## Problem requirements:
How many of the lines below include the word "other"? Only the number should be given.
-- Stored data follows --
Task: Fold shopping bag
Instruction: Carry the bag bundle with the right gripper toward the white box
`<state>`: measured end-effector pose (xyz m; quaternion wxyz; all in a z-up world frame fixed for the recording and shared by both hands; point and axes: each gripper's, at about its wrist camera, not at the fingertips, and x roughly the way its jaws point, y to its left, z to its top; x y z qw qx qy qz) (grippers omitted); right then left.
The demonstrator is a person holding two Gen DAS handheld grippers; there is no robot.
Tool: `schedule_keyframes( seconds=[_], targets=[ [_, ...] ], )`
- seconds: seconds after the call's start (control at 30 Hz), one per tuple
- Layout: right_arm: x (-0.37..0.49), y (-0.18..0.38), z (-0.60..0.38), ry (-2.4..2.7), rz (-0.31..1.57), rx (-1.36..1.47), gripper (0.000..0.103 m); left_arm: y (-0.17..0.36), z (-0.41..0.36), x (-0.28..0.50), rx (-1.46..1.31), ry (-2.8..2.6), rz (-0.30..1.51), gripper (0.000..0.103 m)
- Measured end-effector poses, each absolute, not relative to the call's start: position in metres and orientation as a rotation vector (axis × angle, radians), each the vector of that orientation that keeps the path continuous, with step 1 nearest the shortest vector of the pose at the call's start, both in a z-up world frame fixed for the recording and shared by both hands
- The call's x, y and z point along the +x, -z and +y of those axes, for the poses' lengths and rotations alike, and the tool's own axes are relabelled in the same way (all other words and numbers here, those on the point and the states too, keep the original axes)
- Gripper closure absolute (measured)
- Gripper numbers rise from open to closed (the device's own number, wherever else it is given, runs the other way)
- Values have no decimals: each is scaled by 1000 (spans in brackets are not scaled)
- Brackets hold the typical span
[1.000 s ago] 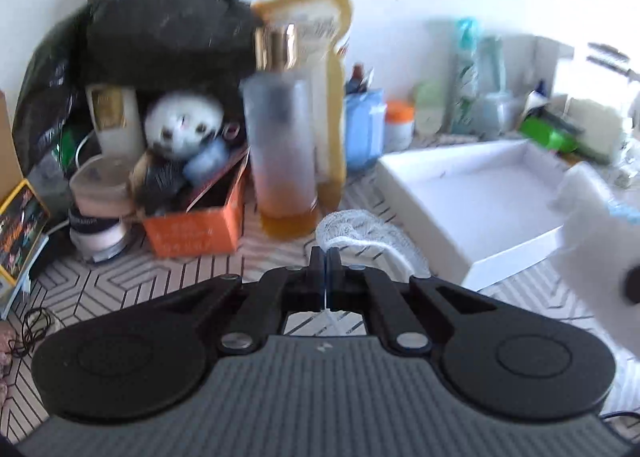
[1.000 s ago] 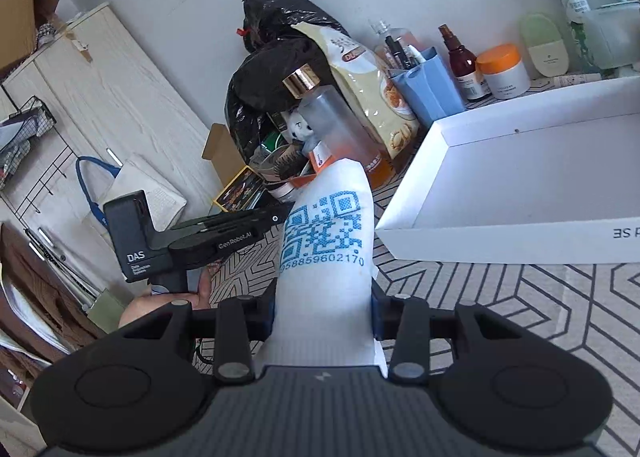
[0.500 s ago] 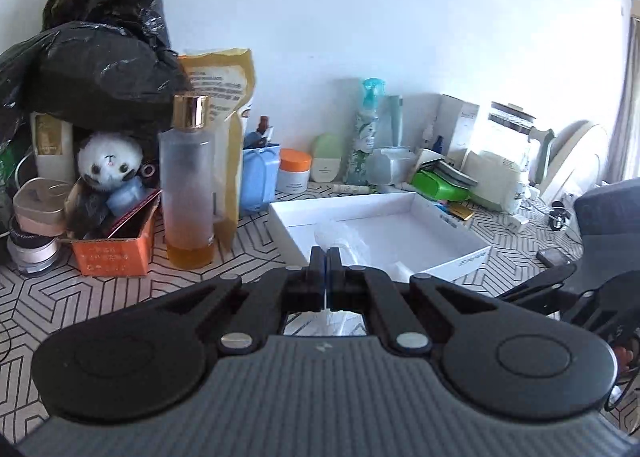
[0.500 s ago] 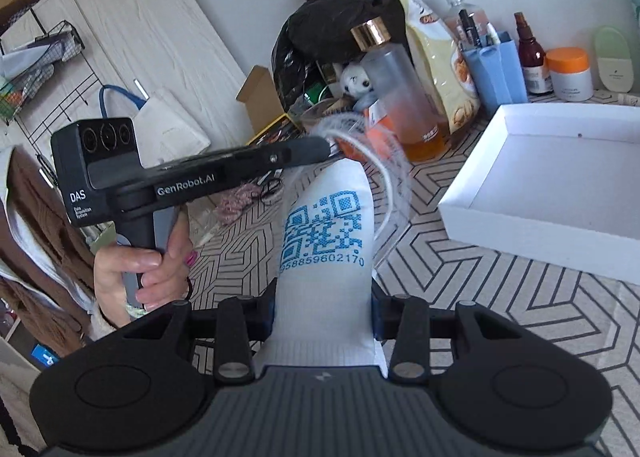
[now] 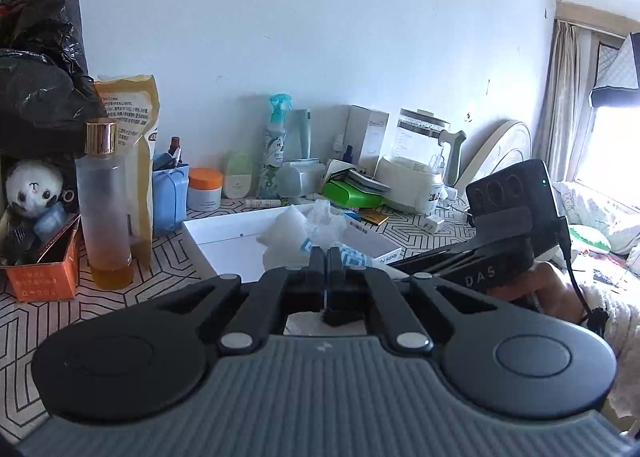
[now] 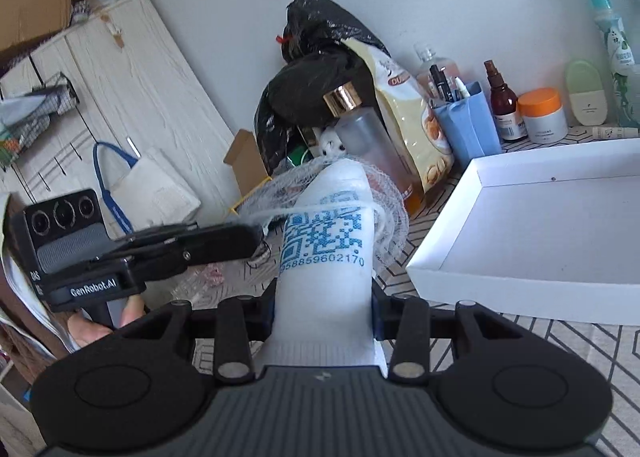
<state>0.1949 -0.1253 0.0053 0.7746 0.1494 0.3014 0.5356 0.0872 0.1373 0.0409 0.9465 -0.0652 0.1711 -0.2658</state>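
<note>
The shopping bag is a white folded bundle with a blue QR code (image 6: pixel 323 257), trailing white mesh netting (image 6: pixel 276 193). My right gripper (image 6: pixel 323 297) is shut on the bundle's lower part and holds it upright above the patterned table. My left gripper (image 5: pixel 327 261) is shut, its jaws pressed together on the thin netting. In the right wrist view the left gripper (image 6: pixel 256 235) reaches in from the left and pinches the netting beside the bundle. In the left wrist view the bundle and netting (image 5: pixel 316 223) show just past the fingertips, with the right gripper's body (image 5: pixel 508 217) at right.
A shallow white tray (image 6: pixel 440 257) lies on the table to the right, also in the left wrist view (image 5: pixel 224 233). A frosted bottle with amber liquid (image 5: pixel 105 201), an orange box (image 5: pixel 40 273), black bags (image 6: pixel 316 69) and several toiletries crowd the wall side.
The left gripper has swung right and closer to the bundle, drawing the mesh netting over and around its top. The right gripper has kept its hold on the bundle.
</note>
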Motion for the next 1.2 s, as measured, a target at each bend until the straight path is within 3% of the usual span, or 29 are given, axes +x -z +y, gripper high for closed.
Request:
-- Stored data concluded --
## Task output:
2